Does she only want to go on the IoW trip because of her friends? Or is it also that she wants to go to that place, and the other things on offer?

Fine for you to veto the trip if you don't want her to go. Your money after all.

But I wouldn't make her go to Germany either. I would give her the option but not say she has to. Two weeks in someone else's house might not be to her fancy after all.

popmimiboo Sun 18-Sep-16 20:08:42

Ok, lots of posts to answer!

DD would love the Germany trip. She was really excited about it before the IOW trip came up! She has done an exchange before (Spain) and loved it, really enjoyed staying with the family. It's just that, given the choice, she'd prefer to go to IOW.
She actually went on a trip to London too 2 years ago -her whole class went and they had a fantastic time, sightseeing and shopping.

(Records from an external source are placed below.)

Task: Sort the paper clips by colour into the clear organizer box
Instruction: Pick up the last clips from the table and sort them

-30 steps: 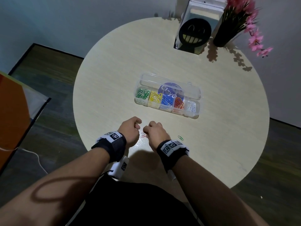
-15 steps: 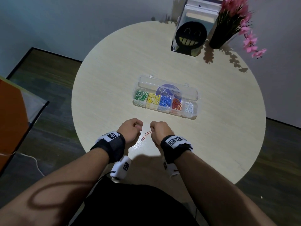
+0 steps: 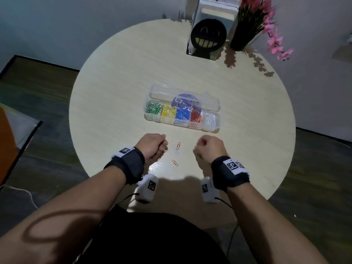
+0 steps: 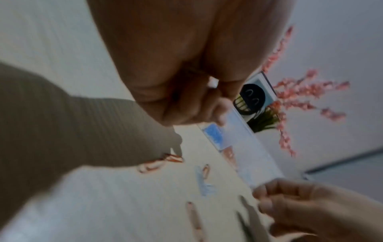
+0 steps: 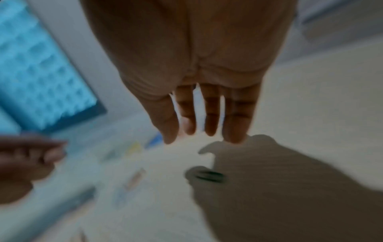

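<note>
The clear organizer box (image 3: 182,109) lies open mid-table, with green, yellow, blue, red and white clips in separate compartments. Near the front edge lie loose clips: a red clip (image 3: 178,145), a white clip (image 3: 177,152) and another red clip (image 3: 175,163). My left hand (image 3: 152,147) hovers left of them with fingers curled; two red clips (image 4: 163,161) lie on the table under it. My right hand (image 3: 207,147) is to their right, its fingers (image 5: 209,114) hanging loosely and holding nothing. A green clip (image 5: 208,176) lies in its shadow.
At the table's far edge stand a file holder with a black smiley face (image 3: 208,36) and a dark vase of pink flowers (image 3: 245,31). The round table's front edge (image 3: 171,180) is just under my wrists. An orange object (image 3: 7,145) sits at the left on the floor.
My hands, close together on a chain of red clips, have moved apart. The red clips now lie separate on the table between them.
</note>
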Tool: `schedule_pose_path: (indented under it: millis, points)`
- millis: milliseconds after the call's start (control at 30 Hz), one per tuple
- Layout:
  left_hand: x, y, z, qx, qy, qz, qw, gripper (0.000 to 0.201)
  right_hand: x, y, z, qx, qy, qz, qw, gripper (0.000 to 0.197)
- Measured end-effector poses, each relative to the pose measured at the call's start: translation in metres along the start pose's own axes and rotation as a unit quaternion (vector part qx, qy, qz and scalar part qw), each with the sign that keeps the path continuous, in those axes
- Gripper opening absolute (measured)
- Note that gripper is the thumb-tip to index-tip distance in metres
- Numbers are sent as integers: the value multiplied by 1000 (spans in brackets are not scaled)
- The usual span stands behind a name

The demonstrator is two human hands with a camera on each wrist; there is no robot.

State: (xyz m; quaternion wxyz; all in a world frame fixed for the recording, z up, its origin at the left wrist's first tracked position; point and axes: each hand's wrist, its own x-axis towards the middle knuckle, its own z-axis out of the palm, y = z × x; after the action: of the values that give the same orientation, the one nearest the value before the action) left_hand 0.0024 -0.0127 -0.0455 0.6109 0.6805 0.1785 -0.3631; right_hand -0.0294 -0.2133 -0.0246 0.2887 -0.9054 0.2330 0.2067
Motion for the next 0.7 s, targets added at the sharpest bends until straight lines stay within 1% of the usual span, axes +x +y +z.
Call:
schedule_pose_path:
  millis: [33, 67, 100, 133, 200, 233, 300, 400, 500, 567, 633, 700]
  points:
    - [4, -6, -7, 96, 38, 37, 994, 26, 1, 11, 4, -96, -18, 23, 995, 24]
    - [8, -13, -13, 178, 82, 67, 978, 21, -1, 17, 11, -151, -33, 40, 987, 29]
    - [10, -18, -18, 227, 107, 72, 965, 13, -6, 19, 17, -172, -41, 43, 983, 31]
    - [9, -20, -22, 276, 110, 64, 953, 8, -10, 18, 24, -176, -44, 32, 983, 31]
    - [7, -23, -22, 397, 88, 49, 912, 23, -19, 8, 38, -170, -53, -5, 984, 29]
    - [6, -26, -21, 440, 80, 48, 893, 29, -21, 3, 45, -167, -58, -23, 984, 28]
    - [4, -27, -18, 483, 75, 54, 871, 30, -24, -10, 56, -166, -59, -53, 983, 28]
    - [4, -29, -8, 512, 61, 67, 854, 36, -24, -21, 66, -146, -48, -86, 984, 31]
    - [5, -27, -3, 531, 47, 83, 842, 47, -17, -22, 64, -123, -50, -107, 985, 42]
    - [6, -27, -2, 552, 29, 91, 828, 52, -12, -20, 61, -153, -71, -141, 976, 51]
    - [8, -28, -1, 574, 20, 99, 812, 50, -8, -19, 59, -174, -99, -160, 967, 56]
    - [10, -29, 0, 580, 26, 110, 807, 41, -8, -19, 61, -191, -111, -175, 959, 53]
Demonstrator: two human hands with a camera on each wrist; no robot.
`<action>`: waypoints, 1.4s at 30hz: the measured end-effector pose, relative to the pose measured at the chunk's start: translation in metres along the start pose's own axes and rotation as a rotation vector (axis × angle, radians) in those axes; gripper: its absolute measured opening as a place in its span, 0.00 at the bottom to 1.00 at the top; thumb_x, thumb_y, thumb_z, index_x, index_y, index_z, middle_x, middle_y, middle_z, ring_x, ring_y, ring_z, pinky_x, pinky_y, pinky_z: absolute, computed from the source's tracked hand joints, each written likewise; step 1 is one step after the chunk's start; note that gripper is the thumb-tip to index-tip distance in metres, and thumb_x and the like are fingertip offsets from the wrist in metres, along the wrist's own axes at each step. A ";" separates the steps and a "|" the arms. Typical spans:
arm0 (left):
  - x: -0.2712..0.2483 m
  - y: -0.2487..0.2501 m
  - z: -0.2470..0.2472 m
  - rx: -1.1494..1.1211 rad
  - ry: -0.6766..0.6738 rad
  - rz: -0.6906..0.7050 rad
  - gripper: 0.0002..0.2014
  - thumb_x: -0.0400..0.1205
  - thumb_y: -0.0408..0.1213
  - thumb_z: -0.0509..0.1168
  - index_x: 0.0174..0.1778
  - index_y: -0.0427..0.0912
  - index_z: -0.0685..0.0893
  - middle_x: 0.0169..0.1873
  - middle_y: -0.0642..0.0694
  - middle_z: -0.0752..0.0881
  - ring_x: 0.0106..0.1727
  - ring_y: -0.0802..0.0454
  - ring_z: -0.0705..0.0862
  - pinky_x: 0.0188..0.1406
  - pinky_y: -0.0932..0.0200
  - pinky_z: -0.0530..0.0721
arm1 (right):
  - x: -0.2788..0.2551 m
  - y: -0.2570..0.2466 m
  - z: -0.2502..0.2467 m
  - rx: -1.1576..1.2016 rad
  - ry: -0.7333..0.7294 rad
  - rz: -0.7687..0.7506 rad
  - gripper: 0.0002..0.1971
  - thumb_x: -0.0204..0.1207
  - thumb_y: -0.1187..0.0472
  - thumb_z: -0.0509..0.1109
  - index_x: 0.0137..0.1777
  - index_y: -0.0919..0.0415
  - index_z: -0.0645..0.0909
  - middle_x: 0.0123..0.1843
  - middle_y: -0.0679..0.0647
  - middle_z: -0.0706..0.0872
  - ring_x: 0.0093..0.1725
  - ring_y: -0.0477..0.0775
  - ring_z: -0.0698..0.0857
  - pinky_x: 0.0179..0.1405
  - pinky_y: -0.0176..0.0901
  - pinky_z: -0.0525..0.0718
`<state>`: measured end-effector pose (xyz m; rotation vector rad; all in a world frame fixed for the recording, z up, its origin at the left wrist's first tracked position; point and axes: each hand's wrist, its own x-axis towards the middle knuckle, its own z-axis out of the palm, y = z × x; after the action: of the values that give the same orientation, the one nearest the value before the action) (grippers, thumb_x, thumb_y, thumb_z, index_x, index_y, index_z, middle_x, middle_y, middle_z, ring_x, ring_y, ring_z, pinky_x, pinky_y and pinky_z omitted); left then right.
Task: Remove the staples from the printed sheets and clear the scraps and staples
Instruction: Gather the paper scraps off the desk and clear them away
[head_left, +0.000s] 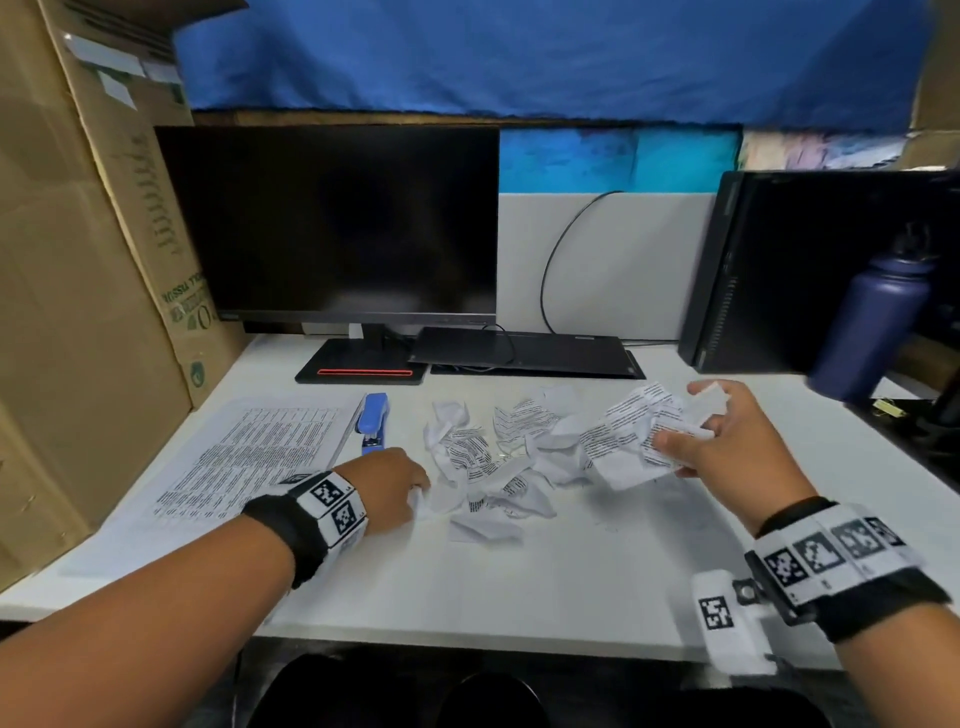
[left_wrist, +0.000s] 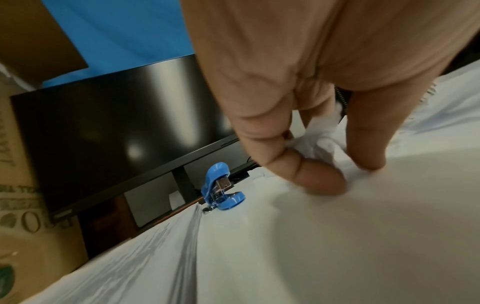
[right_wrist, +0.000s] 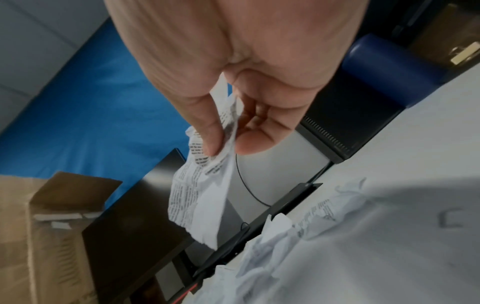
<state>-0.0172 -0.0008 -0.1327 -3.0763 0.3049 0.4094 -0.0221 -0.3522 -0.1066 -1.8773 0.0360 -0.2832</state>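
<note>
- A white desk (head_left: 545, 582) carries everything.
- Printed sheets (head_left: 249, 457) lie flat just left of the left hand (head_left: 387, 486).
- A blue stapler (head_left: 373, 421) lies just beyond that hand.
- Torn, crumpled scraps (head_left: 488, 462) spread between both hands.
- A monitor (head_left: 332, 228), computer tower (head_left: 810, 270) and dark blue bottle (head_left: 872, 317) stand farther back.

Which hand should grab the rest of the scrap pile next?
Left. The left hand is already down at the scrap pile, fingers gathering a piece on the desk. The right hand is raised, full of torn printed scraps.
</note>
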 end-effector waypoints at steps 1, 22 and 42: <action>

Someone asked me about her reading and writing, so yes, she was in an international primary so learned to read and write like children in the UK do. She really is bilingual, not just a fluent speaker.

However, I will try to get hold of her English teacher this week and ask her opinion.
I know her German would benefit from the exchange though as she is not confident in spoken German and I'd like her to get to communicate in a "foreign" language!

I'm still leaning towards Germany and DD seems disappointed but ok about it. I need to give papers in by Friday...

popmimiboo Sun 18-Sep-16 20:13:39

Lunde -DD is going to do the Cambridge exams too. She's starting lessons next week and I'm hoping they'll be interesting and more challenging than the usual English lessons at school.
The trip isn't compulsory for the Cambridge course but will obviously be beneficial to the other non English speaking children.

CrotchetQuaverMinim Sun 18-Sep-16 20:14:25

She might enjoy being the one that speaks the language and helps everyone else out, translates things in shops and restaurants, etc - kind of gives her a bit more 'status' somehow amongst the group, and that might give her social standing in some way, if she needs it. Depends what the friendship groups dynamics are like, but I think it might have helped me in a similar situation, to be the one that anyone could ask for help, etc.

Is it really 6 hours of sitting in a classroom? Or maybe it's much more activity based, which would give her the chance to do stuff, see the IoW, be more active with her friends, etc, even if it's easy for her. The social side would have meant a lot to me, as a very very shy and lonely teenager. But if she's much more confident and easy with friends, then something like Germany might challenge her more, and she might enjoy the novelty.

popmimiboo Mon 19-Sep-16 20:19:31

Problem solved -seems DD is s lot more sensible than I gave her credit.
She came home today and told me that she has signed up for the Germany trip and extra German lessons. She's very happy and excited about it (particularly the xmas market!) Apparently only 2 of her class are going but not that many are going to IOW either anyway.